Recombination in directed evolution

While it may not be possible to cross a duck and a wolf to produce viable offspring, it is possible to combine duck and wolf proteins using directed evolution to produce exciting new proteins that wouldn’t be found naturally. Image credit: Humandescent.com

The selection and accumulation of desirable mutations – also known as natural selection – has shaped the living world. The proteins resulting from natural selection solve an impressive array of problems for the organisms that express them, from how not to be caught by a predator, to protecting against life-threatening diseases. However, all this biodiversity came about over millions of years; natural selection takes a very, very long time. Another problem with relying solely on natural selection is that it only selects for proteins that are biologically relevant. What about the other thousands of possible proteins? What if we wanted a protein that is not found naturally, but could help treat a disease – would we have to wait eons for it to evolve through natural selection? Thanks to a process called directed evolution, the answer to that question is a resounding “No way!”

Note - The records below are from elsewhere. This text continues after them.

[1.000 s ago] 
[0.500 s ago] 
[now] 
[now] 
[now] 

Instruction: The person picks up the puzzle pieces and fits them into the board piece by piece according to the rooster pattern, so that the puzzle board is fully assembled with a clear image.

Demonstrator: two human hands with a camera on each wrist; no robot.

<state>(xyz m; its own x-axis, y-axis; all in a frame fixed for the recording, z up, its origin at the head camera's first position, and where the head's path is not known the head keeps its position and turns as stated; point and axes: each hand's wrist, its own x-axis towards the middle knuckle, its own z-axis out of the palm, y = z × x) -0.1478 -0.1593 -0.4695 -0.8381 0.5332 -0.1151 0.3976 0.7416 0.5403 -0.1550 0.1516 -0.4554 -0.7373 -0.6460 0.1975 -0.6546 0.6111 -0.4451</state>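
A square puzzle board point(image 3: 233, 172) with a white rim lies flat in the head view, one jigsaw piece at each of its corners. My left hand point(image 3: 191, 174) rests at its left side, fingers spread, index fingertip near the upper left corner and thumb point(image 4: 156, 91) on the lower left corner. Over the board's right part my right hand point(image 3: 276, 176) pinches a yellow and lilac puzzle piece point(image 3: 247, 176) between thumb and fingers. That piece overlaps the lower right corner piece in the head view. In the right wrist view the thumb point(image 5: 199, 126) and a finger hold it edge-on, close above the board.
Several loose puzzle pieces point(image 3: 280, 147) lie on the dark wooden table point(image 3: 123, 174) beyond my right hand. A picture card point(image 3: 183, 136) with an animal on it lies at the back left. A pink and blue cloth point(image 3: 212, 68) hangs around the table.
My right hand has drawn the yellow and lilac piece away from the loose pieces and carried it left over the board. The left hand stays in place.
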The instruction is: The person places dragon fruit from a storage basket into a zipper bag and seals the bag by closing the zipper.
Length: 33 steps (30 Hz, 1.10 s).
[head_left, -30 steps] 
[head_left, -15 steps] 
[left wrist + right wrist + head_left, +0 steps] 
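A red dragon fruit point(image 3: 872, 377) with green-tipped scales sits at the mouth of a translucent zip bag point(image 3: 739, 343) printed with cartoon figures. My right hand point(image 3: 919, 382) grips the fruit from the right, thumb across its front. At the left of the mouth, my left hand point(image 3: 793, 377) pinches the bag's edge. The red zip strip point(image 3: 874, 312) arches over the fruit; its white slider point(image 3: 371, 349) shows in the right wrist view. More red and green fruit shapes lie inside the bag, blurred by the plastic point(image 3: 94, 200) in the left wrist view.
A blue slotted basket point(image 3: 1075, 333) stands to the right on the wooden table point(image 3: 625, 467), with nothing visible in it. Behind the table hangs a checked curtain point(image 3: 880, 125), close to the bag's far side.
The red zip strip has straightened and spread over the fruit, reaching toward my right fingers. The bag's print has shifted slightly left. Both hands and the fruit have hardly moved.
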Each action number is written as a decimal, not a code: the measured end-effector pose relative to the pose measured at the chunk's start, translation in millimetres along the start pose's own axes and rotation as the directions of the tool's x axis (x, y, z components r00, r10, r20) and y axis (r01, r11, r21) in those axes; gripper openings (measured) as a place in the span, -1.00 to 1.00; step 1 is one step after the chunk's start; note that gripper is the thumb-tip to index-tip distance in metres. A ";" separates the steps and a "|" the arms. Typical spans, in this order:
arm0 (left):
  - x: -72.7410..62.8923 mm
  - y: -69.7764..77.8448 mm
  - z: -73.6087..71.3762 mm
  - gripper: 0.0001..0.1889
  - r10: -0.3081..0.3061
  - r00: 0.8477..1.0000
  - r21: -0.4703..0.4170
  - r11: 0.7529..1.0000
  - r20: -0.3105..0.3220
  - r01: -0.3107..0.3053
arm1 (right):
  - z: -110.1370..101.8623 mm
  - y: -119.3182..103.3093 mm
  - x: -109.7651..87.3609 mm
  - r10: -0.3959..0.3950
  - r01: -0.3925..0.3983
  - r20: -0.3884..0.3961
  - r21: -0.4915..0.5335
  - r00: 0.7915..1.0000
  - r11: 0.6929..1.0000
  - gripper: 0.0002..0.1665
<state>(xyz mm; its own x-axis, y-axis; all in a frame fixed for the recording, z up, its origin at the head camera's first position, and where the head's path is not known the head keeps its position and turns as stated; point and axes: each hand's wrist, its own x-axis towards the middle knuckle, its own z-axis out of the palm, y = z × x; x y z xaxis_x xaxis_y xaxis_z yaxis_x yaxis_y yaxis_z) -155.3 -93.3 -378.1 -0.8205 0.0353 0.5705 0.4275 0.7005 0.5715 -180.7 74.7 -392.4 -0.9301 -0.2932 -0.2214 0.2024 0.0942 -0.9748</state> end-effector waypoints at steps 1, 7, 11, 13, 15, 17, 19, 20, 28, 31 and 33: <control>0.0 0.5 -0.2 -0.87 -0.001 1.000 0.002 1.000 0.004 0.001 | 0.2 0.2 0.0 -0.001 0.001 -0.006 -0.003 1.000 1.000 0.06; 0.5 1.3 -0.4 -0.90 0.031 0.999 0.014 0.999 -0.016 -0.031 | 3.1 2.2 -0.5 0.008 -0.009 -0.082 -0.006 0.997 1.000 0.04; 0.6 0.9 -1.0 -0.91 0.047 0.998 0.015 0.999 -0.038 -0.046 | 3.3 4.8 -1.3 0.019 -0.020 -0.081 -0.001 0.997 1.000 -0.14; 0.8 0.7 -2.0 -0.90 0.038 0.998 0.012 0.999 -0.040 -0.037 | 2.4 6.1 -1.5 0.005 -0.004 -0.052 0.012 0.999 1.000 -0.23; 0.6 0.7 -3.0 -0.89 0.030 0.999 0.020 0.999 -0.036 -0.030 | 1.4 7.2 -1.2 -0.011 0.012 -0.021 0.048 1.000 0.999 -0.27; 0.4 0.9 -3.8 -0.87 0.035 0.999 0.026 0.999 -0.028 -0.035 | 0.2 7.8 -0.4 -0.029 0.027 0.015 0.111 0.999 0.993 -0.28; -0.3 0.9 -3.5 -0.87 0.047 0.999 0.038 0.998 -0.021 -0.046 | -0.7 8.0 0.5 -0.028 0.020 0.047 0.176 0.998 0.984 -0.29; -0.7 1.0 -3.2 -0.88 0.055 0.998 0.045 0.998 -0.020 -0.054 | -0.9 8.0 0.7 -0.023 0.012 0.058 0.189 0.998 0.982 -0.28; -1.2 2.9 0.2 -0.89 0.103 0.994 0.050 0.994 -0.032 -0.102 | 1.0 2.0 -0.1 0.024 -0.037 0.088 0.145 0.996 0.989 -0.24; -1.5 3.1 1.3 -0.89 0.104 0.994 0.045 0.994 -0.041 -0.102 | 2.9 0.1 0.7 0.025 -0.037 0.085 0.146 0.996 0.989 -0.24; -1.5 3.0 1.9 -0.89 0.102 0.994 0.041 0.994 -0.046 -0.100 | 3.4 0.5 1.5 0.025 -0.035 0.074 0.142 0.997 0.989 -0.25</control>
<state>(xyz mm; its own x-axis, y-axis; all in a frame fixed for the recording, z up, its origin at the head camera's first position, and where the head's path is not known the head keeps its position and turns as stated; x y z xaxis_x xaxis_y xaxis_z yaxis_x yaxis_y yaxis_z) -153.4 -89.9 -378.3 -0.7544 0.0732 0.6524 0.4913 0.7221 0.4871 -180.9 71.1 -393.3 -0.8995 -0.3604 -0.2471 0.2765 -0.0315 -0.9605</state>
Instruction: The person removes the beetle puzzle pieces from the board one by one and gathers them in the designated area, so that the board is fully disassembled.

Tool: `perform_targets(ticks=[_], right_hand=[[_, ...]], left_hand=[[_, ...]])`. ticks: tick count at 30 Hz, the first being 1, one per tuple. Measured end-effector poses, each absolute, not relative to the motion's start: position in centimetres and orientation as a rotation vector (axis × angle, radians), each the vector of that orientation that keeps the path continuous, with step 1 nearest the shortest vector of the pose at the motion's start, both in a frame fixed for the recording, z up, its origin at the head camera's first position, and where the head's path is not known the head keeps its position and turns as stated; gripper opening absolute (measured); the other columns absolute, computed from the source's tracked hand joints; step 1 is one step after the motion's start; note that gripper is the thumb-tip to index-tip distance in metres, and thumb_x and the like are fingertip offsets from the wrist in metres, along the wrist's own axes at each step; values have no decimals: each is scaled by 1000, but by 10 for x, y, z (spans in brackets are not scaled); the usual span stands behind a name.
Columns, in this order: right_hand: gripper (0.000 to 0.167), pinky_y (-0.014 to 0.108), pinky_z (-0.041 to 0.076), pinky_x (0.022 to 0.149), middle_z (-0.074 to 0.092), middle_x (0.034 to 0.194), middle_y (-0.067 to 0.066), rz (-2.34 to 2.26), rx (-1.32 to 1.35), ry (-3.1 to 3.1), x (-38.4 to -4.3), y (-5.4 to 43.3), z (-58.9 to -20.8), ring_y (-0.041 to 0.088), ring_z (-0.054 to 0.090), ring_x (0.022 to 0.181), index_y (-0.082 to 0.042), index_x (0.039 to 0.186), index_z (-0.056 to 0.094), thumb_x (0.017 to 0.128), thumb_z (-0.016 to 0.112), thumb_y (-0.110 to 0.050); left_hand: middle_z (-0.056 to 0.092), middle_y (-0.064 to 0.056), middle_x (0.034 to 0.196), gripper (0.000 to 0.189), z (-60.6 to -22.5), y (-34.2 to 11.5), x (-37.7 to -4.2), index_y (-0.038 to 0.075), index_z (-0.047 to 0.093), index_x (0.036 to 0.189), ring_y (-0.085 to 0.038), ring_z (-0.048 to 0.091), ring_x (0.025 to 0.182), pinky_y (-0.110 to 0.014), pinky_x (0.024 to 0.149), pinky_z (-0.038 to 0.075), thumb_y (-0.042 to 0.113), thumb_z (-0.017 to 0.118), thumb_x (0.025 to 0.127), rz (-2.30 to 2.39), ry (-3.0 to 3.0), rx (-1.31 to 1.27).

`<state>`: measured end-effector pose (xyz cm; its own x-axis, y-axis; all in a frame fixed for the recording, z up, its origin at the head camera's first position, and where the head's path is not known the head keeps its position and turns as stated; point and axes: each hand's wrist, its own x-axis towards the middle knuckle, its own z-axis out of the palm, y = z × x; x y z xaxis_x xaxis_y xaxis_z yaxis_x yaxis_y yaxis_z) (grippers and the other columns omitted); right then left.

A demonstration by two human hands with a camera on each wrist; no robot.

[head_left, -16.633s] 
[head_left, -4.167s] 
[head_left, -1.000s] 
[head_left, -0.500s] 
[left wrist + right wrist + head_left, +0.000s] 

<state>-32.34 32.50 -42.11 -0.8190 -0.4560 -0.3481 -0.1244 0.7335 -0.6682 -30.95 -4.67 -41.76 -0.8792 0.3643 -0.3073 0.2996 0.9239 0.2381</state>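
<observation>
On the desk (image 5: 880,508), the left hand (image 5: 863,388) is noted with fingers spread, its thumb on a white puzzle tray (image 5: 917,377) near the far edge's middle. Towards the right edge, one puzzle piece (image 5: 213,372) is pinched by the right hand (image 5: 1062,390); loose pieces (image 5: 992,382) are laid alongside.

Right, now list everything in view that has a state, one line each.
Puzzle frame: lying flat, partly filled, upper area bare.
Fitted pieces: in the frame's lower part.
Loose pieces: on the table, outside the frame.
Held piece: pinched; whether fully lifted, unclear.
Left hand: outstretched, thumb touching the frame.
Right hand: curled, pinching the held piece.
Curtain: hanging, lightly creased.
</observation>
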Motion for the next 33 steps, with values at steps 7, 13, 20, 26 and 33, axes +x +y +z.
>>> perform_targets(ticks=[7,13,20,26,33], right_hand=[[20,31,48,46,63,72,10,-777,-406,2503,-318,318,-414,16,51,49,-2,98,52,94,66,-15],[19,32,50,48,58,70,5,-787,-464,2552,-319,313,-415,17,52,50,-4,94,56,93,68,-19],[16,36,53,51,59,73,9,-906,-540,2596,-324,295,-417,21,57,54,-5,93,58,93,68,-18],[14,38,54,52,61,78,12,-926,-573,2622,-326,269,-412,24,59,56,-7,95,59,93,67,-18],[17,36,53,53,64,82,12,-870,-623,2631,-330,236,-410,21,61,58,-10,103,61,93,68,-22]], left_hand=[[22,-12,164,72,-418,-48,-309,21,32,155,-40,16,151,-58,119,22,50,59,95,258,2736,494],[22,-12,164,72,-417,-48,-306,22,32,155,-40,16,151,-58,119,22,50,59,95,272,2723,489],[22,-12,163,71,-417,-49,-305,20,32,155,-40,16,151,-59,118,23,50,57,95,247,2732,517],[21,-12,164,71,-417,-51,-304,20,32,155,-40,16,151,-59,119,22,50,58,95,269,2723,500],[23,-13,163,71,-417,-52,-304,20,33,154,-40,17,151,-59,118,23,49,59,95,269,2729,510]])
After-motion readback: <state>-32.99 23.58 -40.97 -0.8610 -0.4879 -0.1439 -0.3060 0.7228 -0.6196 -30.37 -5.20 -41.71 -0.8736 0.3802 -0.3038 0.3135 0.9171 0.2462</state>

Directed Evolution: a great tool for protein engineers 

Directed evolution can be a misleading term; after all, humans have been directing evolution for years using artificial selection to generate prettier tulips, faster dogs, or fatter cows. It is important to note, however, that artificial selection involves changing entire organisms. Directed evolution, on the other hand, is concerned only with modifying the properties of individual molecules, rather than the whole organism. Since we don’t know enough about the relationship between the amino acid sequence of a protein and its final structure, it’s next to impossible to design a new protein from scratch. Predicting changes in an amino acid sequence that generate a certain kind of enzymatic activity or conformational change is still extremely difficult. Starting with a functional protein, directed evolution uses repeated rounds of mutation to generate new protein variants. The fittest (or rather, the proteins that function in the way protein engineers want them to) variants are then selected for. The process of directed evolution – and natural selection, for that matter – relies on the fact that proteins are able to adapt under selection pressure and change their function or even their shape [1]. Instead of taking millennia, new proteins can be created with directed evolution in mere weeks. Indeed, several vendors at Assay Depot provide protein engineering and design services using directed evolution.

In the next posts in this series, we discuss directed evolution in more detail. We will describe strategies for carrying out the actual process of directed evolution, and in the third and final post, we shall talk about various applications.

Reference:

[1] Romero, PA and Arnold, FH. Exploring protein fitness landscapes by directed evolution. Nature Reviews Molecular Cell Biology 10 (12): 866-76. December 2009.